The Big Deal about Chopping Boards

Chopping boards for healthy living

In meat shops all over India, butchers still use a tree stump, usually from the Neem (Azadirachta indica) tree as a butcher's block. There is a reason for this: end grain wood self-heals and lasts a long time. Moreover, the natural oils in the wood of trees such as Neem are anti-bacterial.

There has been a shift towards plastic chopping boards in recent times because they are easier to clean and handle. However, they seem to have a problem: knife cuts scour deep fine lines on the plastic which can get clogged with minute quantities of food matter.

Even a minute quantity of food matter lodged inside the fine cuts in a chopping board will spoil and breed moulds and bacteria, including toxic ones that could cause chronic digestive ailments.

This is one reason many people today are going back to using wooden chopping boards particularly the end-grain ones, which are very durable and inhibit the growth of bacteria and fungi.

I have gone back to using wooden chopping boards but never got around to making an end grain board. I used regular Pine for making my kitchen boards which is not such a bad alternative.

Recently, I picked up a thick cross section of Neem which I decided to turn into a chopping board. Some of the cracks required filling with epoxy and the bark had to be taken off. The top and sides were smoothed by several hours of serious sanding.

Filling cracks with epoxy
After a lot of sanding

Adding pads

Paraffin - a food safe oil

Pouring Paraffin

Paraffin soaked

In Use

I attached four rubber pads in the base to and finished it with Paraffin Oil purchased at the local chemist. Paraffin oil has medicinal uses and is food safe. A bottle costs about Rs 150. I allowed the oil to soak in and dry in the sun for a few hours. It was then ready for use.
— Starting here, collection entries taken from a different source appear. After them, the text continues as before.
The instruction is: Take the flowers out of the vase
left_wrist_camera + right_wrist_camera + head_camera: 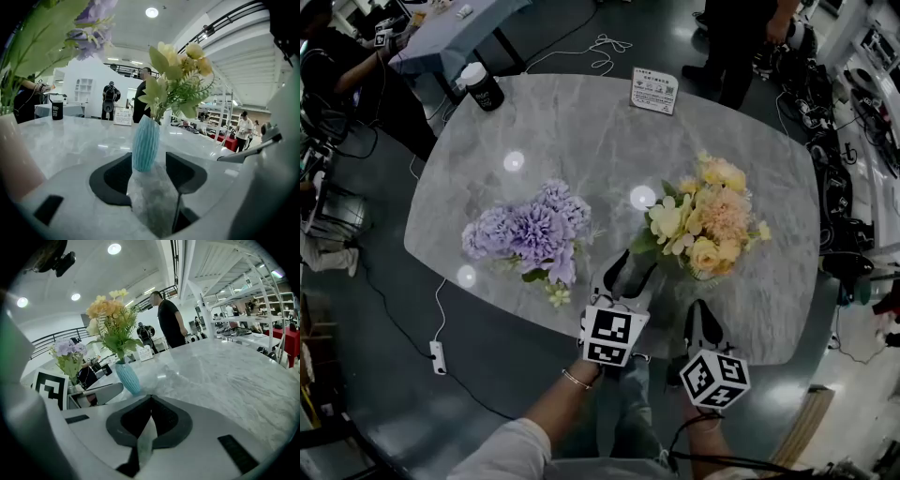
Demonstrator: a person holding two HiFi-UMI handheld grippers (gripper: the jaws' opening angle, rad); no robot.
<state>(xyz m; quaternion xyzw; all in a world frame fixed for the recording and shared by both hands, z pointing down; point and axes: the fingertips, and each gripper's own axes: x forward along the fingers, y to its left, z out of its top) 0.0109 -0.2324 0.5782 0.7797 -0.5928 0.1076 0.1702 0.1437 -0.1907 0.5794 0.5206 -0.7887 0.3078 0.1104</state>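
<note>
Table top [581, 131]: glossy marble-look stone, v. smooth. Vase [145, 143]: ribbed teal, slight sheen. Yellow flowers [705, 217]: matt.

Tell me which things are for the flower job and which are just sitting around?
For the job:
yellow flowers; blue vase holding them; left tool, open, facing the vase; right tool, shut and empty.

Just sitting around:
purple flowers, not being touched; dark cup with a white lid; printed card.

We are looking steeply down over the counter [581, 131]; two low near-edge cameras are facing far, sharing the blue vase [145, 143].
</note>
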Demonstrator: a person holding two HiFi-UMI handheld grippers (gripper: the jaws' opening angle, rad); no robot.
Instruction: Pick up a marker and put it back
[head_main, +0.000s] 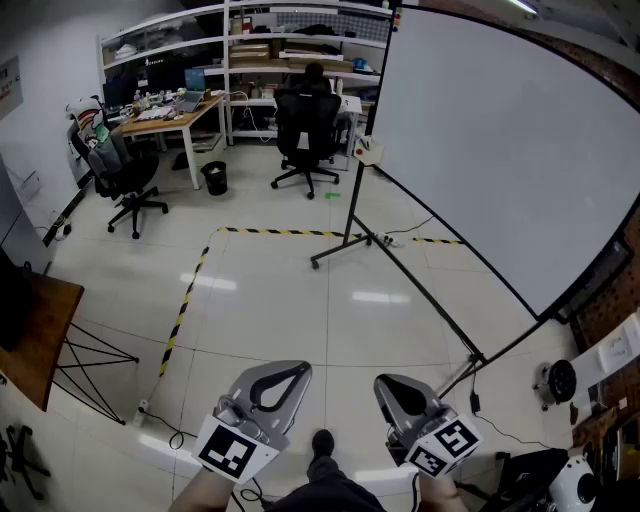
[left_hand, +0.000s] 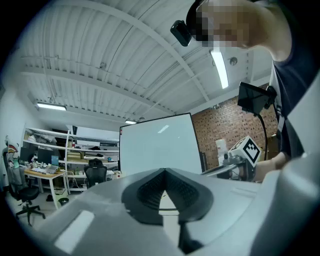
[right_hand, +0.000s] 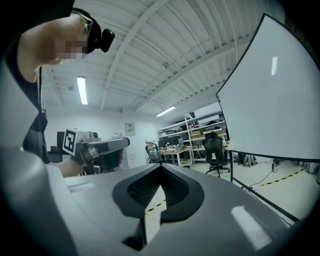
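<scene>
While we hold both tools low at the bottom of the head view, the left gripper (head_main: 298, 372) sits lower centre-left and the right gripper (head_main: 385, 388) lower centre-right, side by side and apart, both pointing up the frame over the pale tiled floor (head_main: 330, 310). In the left gripper view, the left gripper (left_hand: 163, 171) has its jaws pressed together at the tips, with only a small triangular gap lower down and nothing in it. The right gripper view shows the same of the right gripper (right_hand: 161, 166): tips meeting, nothing pinched.

Filling the upper right of the head view is a large whiteboard (head_main: 500, 150) on a dark wheeled stand (head_main: 350, 235), with a small pale box (head_main: 368, 150) at its left edge. We cannot make out a marker in any view; anything on the board or in that box is too small to tell.

A yellow-and-black tape line (head_main: 285, 232) crosses the floor at mid-frame. Toward the top centre stands a black office chair (head_main: 305, 125) before shelves (head_main: 290, 45). A desk (head_main: 170, 115) stands at upper left, and a wooden table (head_main: 40, 330) shows at the left edge.
</scene>
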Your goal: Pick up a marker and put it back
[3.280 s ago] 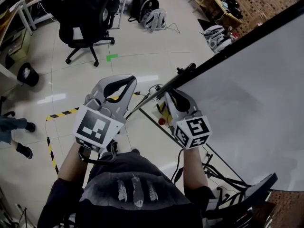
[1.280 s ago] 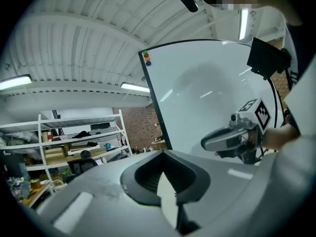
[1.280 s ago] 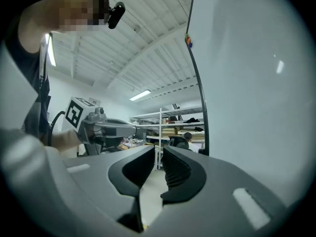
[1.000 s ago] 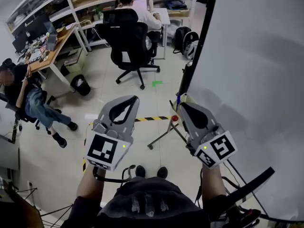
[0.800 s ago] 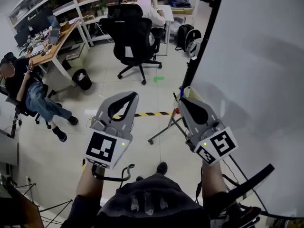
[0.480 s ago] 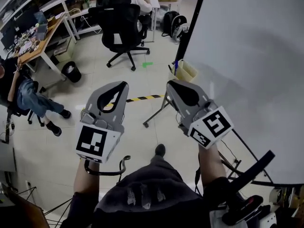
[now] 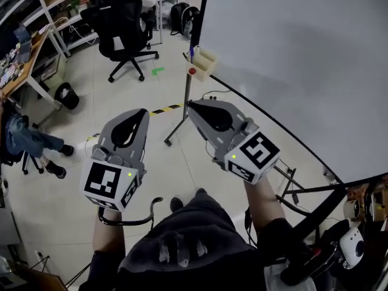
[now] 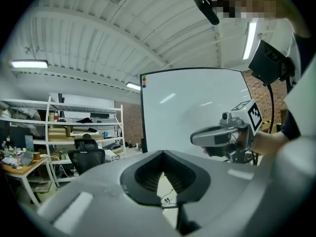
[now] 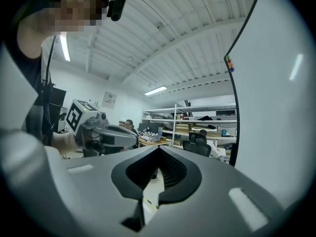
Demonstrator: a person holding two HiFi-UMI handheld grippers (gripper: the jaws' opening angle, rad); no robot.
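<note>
- Since a second ago, the small cream tray (image 7: 206, 58) on the corner of the big white board (image 7: 291, 53) has changed place. It was right at the tip of the grey right gripper (image 7: 191, 105), and now it is up ahead of it, with a gap between them.
- Both grippers now show more to the left in the head view than before, and the board fills the whole top right.
- The grey left gripper (image 7: 141, 111) has a cube with black-and-white squares at its back. Its two jaws are pressed together at the tip, and nothing is between them.
- The right gripper is the same: its jaws meet tip to tip and hold nothing.
- The two grippers are side by side, near each other but not touching, and both point out over the floor.
- The blue marker (image 7: 193, 51) stands up at the left end of the cream tray. It is too small to see more of it, and neither gripper touches it.
- A little red round thing (image 7: 192, 71) sits just under the tray, at the top of a thin grey metal pole (image 7: 179, 115) that slants down to the floor.
- A strip of yellow-and-black tape (image 7: 165, 109) lies on the shiny pale floor (image 7: 54, 205) — it shows between the two gripper tips.
- Far off are a black office chair on wheels (image 7: 121, 23) and a round black bin (image 7: 66, 95).
- A person in blue jeans (image 7: 27, 143) sits at the left edge.
</note>
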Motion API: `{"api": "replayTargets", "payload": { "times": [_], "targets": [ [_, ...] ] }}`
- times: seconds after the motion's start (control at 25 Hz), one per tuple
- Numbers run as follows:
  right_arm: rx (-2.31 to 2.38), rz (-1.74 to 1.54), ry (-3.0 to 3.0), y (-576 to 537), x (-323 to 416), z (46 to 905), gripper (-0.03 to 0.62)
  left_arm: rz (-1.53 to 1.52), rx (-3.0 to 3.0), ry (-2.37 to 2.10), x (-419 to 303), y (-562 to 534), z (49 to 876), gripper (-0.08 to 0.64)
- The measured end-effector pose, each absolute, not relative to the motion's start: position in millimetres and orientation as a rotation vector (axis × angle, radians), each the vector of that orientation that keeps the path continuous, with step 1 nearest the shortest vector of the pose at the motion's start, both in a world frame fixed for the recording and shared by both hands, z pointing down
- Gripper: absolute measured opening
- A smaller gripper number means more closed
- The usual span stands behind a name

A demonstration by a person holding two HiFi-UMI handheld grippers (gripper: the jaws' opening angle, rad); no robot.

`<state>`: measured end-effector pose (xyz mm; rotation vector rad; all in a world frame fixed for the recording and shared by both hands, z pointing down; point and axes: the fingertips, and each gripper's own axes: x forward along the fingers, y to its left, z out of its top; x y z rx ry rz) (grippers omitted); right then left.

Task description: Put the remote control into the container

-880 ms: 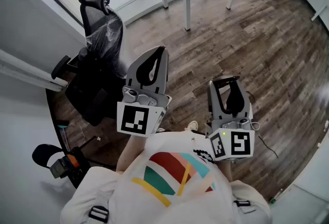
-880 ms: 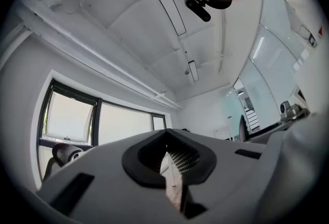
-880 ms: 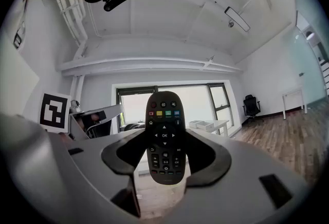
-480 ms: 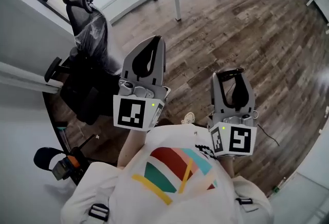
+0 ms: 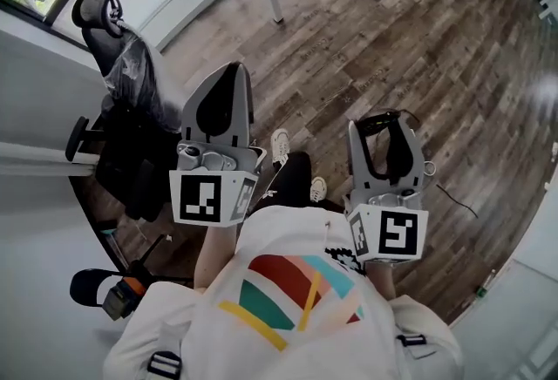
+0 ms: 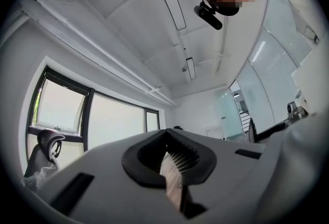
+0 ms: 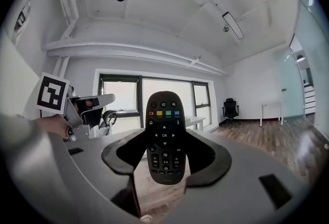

My wife was somewhat unnerved by the appearance of this rather large chopping board (three inches thick and two feet at its widest). She argued it would be difficult to move around but I assured her she would get used to it.

In retrospect it does seem rather large and takes up quite a bit of counter space. But the good thing is it will probably last us a lifetime!

Indranil Banerjie
12 January 2018


  1. Very good information as many times i was in confusion that what I should apply on chopping board to make it shiny. Paraffin oil is good . Thanks for updating.

  2. Neat. One question though, where do we get the round pads from? Are they plastic or rubber? Do they have a specific name? I am stuck with using rubber washers whenever I need a friction base.

    1. The pads have a name but can't recall. They are available at most home center stores.

  3. As usual awesome writing but I think it is really big for household cutting board . :). It should have some sort of a groove kind of thing to carry it easily. What does the paraffin do , is it protective sealant or just for finishing?


    1. Paraffin serves both as a finish and a sealant.

  4. Very nice write-up never thought of neem as a cutting board wood, makes sense given the anti fungal properties.

  5. Great article! I was just curious to know whether it would've been possible to reduce the size of the cutting board and if so why you didn't opt for it. Thanks very much.

    1. Yes, it could have been sawn and made smaller but then it would have lost its natural edge. Also, I prefer a large chopping board because chopped stuff can be kept on the board while more stuff is being chopped, if that makes any sense.

  6. Hi Indranil, thanks for the blog.this is excellent! I'm new to woodworking,please help me understand what is epoxy ,where to get it. Also is it something widely used in woodworking for filling cracks?

    1. Epoxy is a two-part chemical that forms a very hard substance once it is mixed and allowed to cure. It is widely used as an adhesive, in woodworking for filling cracks and pores. You should be able to get epoxy adhesives in any hardware store. Araldite is an epoxy adhesive.